François Lemieux/TC Media «Les gens, avant, étaient plus facilement satisfaits. Aujourd'hui, les gens ont souvent beaucoup de choses, mais ils passent leur temps à penser à ce qu'ils n'ont pas et ce que les autres ont», fait valoir Greta Blain.

Une trentaine d’élèves de 5e et 6e année de l’école St-Rémi, à Beaconsfield, a récemment eu la chance unique de mettre en perspective ses apprentissages sur le XXe siècle avec la visite d’une centenaire originaire d’Amsterdam, aux Pays-Bas.
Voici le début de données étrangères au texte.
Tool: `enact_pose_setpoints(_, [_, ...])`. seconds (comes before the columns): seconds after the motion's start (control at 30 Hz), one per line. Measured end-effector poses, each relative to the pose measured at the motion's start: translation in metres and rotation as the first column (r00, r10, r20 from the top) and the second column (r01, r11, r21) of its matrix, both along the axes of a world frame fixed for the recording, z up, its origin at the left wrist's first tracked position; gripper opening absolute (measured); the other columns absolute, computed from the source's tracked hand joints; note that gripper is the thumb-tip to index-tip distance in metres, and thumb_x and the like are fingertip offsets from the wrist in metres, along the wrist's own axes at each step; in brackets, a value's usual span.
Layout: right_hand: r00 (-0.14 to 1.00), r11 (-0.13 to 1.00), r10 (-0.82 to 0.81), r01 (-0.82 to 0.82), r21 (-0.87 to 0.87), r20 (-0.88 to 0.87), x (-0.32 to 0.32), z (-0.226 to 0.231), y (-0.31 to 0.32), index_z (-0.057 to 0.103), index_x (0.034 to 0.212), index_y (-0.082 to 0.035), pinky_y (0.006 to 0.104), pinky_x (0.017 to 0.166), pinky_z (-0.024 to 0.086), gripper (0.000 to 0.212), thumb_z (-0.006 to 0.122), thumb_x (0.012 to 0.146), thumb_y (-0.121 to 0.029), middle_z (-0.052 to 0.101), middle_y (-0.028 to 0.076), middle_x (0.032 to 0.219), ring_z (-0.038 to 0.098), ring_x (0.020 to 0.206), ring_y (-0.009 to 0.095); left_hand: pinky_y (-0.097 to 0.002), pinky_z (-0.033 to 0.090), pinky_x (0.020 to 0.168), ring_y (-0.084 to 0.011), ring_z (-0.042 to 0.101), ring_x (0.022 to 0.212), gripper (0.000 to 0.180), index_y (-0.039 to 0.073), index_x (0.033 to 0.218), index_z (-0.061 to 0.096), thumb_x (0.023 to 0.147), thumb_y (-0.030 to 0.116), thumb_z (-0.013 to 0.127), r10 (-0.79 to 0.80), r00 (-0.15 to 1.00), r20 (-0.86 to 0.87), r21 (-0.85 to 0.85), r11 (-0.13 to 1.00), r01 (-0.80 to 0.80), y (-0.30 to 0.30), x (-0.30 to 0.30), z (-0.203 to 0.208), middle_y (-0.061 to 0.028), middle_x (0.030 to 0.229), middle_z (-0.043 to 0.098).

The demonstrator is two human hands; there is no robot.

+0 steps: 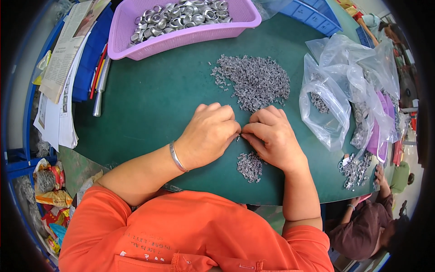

Immigrée à Montréal après la Deuxième Guerre mondiale, Greta Blain, qui habite maintenant une résidence pour aînés de Beaconsfield, a répondu aux nombreuses questions des enfants pendant une heure, la semaine dernière.

«C’est incroyable à quel point cette dame a concrétisé la théorie que j’enseigne avec son témoignage. Il y avait vraiment plein de choses qui se recoupaient. J’ai tellement hâte de retourner en classe avec eux et de faire un lien avec ça», indique la professeure d’univers social, Danielle Gagnon.

Née en novembre 1917, Mme Blain avait 22 ans lors du déclenchement du dernier conflit mondial. Les élèves, qui étudient les différentes guerres, avaient de nombreuses questions pour la centenaire à ce sujet.

Souvenirs
Interrogée sur le moment le plus effrayant pour elle de la Deuxième Guerre mondiale, elle a mentionné les bombardements allemands sur sa ville, en 1940.

Elle se rappelle également la peur qui existait à l’époque, des agents ennemis qui, déguisés en civils, tentaient de se fondre à la population locale pour obtenir des renseignements d’importance stratégique avant l’invasion.

«Au cours des premiers jours de la guerre, on nous avait dit que si quelqu’un nous demandait quelque chose comme une adresse ou un renseignement quelconque, il fallait répondre qu’on ne savait pas», se rappelle Mme Blain, qui a dû suivre à quelques occasions cette directive.

Mme Blain a aussi mentionné les pénuries de la fin de la guerre. Elle s’est rappelé que tous les magasins étaient fermés. Avec sa mère, elles avaient dû faire la tournée des fermes environnantes pour se procurer des denrées.

«Nous avons marché et marché pour aller chercher des carottes, des patates ou des oignons. Ma mère était toujours chanceuse et, chaque fois qu’on visitait une nouvelle ferme, elle me disait de ne pas dire ce qu’on avait déjà reçu ailleurs», raconte-t-elle, précisant que les Allemands saisissaient à l’occasion les légumes lors de contrôles routiers.

Vie à Montréal
Mariée durant le conflit mondial à un soldat québécois, Mme Blain l’a suivi à Montréal après l’armistice.

Elle a occupé de nombreux emplois, notamment comme commis au comptoir des lotions au magasin Eaton et dessinatrice de mode. Mme Blain a suscité la curiosité les élèves lorsqu’elle a mentionné avoir été brièvement illustratrice de dessins animés pour Disney.